Since its first report in 1971 [1], prognosis after Fontan surgery has improved through progress in surgical techniques and advances in perioperative management, with a 10-year post-operative survival rate of 95% [2]. However, various complications have been reported following surgery in the long term, such as heart failure, tachyarrhythmia, thromboembolism, pulmonary arteriovenous fistula, liver cirrhosis, protein-losing gastroenteropathy, and PB [3].
In PB, high central venous pressure inhibits lymphatic fluid drainage through the thoracic duct. As a result, the lymphatic fluid leaks into the bronchi and produces mucus plugs, which can form bronchial casts [4, 5]. These mucus plugs cause respiratory failure due to tracheobronchial tract obstruction, occasionally resulting in mortality. The incidence of PB is relatively rare (around 4%) [6]; however, its prognosis is poor, with a 5-year mortality of approximately 50% [7]. In the long term, therefore, PB is one of the most life-threatening complications of Fontan surgery.
Today, there are no established treatments for PB. Typically, treatments to improve cardiac function, fat-restricted diets, physical therapy, and pharmacotherapy are performed. In pharmacotherapy, expectorants, antibiotics, bronchodilators, steroids, heparin, and thrombolytics are used [8, 9]. When resistance to pharmacotherapy occurs, invasive treatments are performed, such as transcatheter intrapulmonary lymphatic embolization of intrapulmonary lymphatic vessels [10, 11], surgical thoracic duct ligation [12, 13], fenestration reopening [5, 14], and heart transplantation [15]. In our case, transcatheter intrapulmonary lymphatic embolization was planned because the patient had developed drug resistance, and the disease was worsening due to an increase in mucus plug discharge and repetition of pneumonia.

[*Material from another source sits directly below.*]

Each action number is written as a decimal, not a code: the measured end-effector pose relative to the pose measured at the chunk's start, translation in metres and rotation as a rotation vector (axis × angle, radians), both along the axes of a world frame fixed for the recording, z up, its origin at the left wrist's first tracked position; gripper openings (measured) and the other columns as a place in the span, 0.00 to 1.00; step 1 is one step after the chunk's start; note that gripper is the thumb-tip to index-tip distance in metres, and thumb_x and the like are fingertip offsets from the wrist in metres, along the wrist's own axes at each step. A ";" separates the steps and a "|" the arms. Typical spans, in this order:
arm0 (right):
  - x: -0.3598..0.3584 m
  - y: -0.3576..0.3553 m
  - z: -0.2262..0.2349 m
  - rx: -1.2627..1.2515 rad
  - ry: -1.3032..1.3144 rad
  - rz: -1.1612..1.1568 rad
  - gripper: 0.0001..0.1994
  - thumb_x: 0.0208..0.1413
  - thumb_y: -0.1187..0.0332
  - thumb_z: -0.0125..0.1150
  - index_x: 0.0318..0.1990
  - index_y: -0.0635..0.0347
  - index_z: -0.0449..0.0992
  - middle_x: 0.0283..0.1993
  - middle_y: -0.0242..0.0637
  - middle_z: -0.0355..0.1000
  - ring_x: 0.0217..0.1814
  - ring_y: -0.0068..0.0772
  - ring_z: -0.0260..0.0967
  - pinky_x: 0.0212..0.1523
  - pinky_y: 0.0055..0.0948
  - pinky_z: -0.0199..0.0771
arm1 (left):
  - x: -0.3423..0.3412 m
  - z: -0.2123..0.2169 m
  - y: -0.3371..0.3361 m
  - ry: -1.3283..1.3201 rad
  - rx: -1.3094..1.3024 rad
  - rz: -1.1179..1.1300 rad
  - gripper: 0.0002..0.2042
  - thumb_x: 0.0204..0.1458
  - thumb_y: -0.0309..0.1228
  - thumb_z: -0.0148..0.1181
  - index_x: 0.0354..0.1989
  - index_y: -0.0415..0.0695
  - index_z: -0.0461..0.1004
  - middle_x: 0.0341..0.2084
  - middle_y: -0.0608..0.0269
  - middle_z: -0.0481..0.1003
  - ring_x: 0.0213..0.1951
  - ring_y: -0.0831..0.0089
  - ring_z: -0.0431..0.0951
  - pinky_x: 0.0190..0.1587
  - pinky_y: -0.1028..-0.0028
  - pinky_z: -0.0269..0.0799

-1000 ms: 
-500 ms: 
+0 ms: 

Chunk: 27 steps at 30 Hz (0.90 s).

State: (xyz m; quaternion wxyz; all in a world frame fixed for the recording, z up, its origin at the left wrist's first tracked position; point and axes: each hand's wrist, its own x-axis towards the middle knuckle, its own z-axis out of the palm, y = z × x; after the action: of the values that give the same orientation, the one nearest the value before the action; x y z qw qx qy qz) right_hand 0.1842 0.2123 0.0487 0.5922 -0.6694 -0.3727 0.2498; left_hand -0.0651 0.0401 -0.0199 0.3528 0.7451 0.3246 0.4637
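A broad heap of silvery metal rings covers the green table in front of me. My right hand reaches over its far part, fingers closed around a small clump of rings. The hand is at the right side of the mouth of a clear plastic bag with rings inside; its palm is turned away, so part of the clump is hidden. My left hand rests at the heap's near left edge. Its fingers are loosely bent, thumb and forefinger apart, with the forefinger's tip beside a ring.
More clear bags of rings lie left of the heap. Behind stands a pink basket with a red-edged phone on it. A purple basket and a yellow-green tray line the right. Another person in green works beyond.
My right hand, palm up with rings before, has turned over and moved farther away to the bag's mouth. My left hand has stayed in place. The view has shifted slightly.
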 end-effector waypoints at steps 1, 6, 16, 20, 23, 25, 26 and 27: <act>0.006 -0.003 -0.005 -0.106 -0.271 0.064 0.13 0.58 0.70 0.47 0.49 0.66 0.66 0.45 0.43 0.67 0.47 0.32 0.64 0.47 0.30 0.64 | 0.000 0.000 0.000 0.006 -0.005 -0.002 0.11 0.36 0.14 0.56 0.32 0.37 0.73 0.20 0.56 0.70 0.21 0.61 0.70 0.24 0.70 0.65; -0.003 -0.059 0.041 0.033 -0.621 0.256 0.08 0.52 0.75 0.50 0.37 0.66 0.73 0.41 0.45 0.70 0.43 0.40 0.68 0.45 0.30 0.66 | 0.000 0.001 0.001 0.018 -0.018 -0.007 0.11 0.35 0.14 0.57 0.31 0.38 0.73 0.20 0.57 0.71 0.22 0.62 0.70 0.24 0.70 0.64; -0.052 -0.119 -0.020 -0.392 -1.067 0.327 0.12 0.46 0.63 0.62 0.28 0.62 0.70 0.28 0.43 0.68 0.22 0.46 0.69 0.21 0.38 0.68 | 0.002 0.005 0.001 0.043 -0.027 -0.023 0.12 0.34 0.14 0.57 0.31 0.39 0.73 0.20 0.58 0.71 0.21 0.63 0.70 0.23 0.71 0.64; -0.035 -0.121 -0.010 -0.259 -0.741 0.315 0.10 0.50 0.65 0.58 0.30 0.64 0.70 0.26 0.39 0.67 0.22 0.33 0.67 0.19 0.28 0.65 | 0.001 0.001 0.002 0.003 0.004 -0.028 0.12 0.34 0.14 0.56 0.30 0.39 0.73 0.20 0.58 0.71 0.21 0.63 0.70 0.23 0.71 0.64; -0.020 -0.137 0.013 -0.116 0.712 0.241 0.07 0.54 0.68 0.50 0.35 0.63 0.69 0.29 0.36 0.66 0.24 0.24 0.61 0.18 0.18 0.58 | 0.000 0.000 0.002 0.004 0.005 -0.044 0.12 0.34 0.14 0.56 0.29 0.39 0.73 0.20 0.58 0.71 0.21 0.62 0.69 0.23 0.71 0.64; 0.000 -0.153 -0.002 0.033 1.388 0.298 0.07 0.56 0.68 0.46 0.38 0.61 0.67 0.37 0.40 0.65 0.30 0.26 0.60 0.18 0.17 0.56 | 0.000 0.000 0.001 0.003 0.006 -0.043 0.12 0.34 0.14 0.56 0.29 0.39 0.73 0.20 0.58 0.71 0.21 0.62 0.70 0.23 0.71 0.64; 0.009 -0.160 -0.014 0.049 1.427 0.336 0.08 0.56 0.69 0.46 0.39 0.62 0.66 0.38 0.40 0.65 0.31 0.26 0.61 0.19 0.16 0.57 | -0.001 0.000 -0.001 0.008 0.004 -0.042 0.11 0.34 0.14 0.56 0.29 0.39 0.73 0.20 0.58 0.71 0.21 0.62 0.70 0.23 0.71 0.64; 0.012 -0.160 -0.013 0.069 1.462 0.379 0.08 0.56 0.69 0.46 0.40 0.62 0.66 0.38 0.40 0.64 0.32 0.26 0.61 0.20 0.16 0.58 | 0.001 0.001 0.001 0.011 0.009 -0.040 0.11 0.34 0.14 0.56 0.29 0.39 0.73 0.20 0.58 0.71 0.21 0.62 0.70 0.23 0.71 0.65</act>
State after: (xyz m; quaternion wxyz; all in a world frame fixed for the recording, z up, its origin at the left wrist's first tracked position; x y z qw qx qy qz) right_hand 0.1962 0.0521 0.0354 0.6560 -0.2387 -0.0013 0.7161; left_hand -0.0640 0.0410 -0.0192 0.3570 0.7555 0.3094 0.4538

Scrupulous preanesthetic evaluation could possibly have helped to prevent the airway emergency in our patient. As the mucus plug had been discharged on the morning of surgery and a large amount of secretions and mucosal swelling were observed in the upper airway, the timing of operation should have been reconsidered. Moreover, preoperative steroids or thrombolytics might have been effective.
We selected general anesthesia with a cuffed endotracheal tube to achieve immobility intraoperatively and to secure the airway and respiration, as the procedures were planned through the internal jugular vein. A cuffed endotracheal tube was also appropriate as manual ventilation with a maximum airway pressure of 50 mmHg or higher was required during the respiratory tract obstruction caused by the mucus plugs. Although the bronchoscope worked poorly through the endotracheal tube (inner diameter 4.5 mm), we decided not to exchange the endotracheal tube intraoperatively because the risk to the patient was thought to be significant.
The ventilation mode during anesthesia in PB should be chosen carefully, as maintaining spontaneous breathing and cough reflexes may significantly aid in the expectoration of mucus plugs. We speculated that positive pressure ventilation pushed the mucus plugs deep into the peripheral airways and the elimination of cough reflexes made their expulsion difficult. Mucus plugs were expectorated after the recovery of the cough reflex, and the respiratory status was stabilized after the resumption of spontaneous breathing. Although spontaneous breathing is typically recommended to decrease pulmonary vascular resistance in Fontan circulation, there is also a risk of pulmonary vascular resistance elevation through the accumulation of CO2 in cases of insufficient spontaneous respiration.
In PB after Fontan surgery, we speculate that it is preferable to perform surgery in a facility where ECMO is immediately available. Our patient was transferred to a children’s hospital for the sake of safety, as ECMO was not available for young children in our institution. Respiratory tract obstruction recurred, and ECMO was initiated after the transfer. The use of ECMO in more invasive surgical treatments for PB has been reported [13, 14]. Given the high risk of critical airway obstruction, general anesthesia for a patient with PB should be planned with ECMO or CPB standby.